Are there less restrictive alternatives available?
If the person has the legal capacity to sign, the person may be able to sign estate planning documents, such as a Will, financial and medical powers of attorney and healthcare directives. Generally, an attorney experienced in estate planning would be able to determine whether the individual is able to sign estate planning documents. Sometimes verification from the individual’s physician may be required.
If the person is partially incapacitated, the court may appoint a limited guardian. The court can assign certain limited powers and duties to the limited guardian, but the limited guardian cannot take custody of the person. Under a limited guardianship, the partially incapacitated person can maintain a certain amount of independence. The limited guardianship may be a good option for some families.
A guardianship may be the best option for individuals who are incapacitated. Having a guardianship in place ensures that you can care for your loved one, make medical decisions and manage their finances, including public benefits they may be entitled to receive. Even with a guardianship in place, nothing would prevent the guardian from considering the wishes and input of the person subject to the guardianship, so long as the person’s wishes are in their best interest considering their health and safety.
Obtaining a Guardianship
A person seeking guardianship must file a Petition with the court. The Petition will be set for hearing before a Judge. In Oklahoma, the person subject to the guardianship is referred to as the Ward. The proposed Ward is entitled to their own attorney, which can be appointed by the court. Title 30 of the Oklahoma statutes set forth the procedures that must be followed in a guardianship proceeding. Notice of the hearing must be provided to certain people, including the proposed Ward.

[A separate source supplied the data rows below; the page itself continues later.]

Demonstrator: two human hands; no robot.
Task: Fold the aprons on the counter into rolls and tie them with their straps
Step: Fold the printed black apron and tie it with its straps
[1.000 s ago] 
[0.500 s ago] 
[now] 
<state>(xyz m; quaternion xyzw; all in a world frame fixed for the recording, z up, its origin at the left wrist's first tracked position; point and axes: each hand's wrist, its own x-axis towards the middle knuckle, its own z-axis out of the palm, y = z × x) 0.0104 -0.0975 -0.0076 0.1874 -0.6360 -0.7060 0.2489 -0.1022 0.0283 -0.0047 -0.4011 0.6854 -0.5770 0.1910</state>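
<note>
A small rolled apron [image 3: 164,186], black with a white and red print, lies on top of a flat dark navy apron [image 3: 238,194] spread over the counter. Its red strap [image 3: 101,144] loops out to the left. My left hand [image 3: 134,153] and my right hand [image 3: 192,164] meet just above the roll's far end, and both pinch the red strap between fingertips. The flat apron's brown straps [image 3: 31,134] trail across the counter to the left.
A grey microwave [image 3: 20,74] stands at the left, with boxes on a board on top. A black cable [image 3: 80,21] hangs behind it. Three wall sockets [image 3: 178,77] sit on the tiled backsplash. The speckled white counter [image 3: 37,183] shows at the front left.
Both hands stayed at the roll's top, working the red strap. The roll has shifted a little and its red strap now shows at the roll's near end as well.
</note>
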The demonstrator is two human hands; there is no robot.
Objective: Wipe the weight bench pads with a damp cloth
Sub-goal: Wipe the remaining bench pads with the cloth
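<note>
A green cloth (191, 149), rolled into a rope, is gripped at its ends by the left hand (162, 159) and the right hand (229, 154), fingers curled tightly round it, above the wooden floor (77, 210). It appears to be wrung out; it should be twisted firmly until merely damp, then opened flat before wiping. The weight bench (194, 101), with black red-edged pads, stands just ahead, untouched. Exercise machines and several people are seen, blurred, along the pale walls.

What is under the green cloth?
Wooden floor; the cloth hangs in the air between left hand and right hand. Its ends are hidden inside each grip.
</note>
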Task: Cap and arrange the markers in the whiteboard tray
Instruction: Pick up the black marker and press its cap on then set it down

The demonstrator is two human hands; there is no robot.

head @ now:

At the hearing on the Petition for guardianship, the court will hear evidence and make a determination as to whether the proposed Ward is incapacitated or partially incapacitated and whether a guardian will be needed. If the guardian is appointed, they will take an oath, swearing to uphold their duties as guardian. The court will outline the duties of a guardian.
Once appointed, the guardian must file a plan for the care and treatment of the ward as well as the management of the assets of the ward. An inventory of the assets of the Ward is also required. Sometimes a guardian will have to ask for special permission from the court, such as for the sale of a piece of property or to change living circumstances. The guardian must file an annual report to verify that the dependent’s needs are met. If finances are involved, records must be kept and reconciled and an annual account must be filed with the court. If the guardian fails to satisfy the court, they may be removed or subject to civil penalties, or both.
Most special needs providers and advocates would recommend the least restrictive form of guardianship, as independence, dignity, and integrity are in the person’s best interest. To the extent possible, it is important to involve the dependent in the decision-making process.
Due to the complexity of guardianship proceedings and state laws, you may need to seek advice from your own legal counsel who can work with your other advisers to help you plan for the future of your dependent with special needs.
NOTE: Publisher Patrick B. McGuigan compiled this information from a range of sources.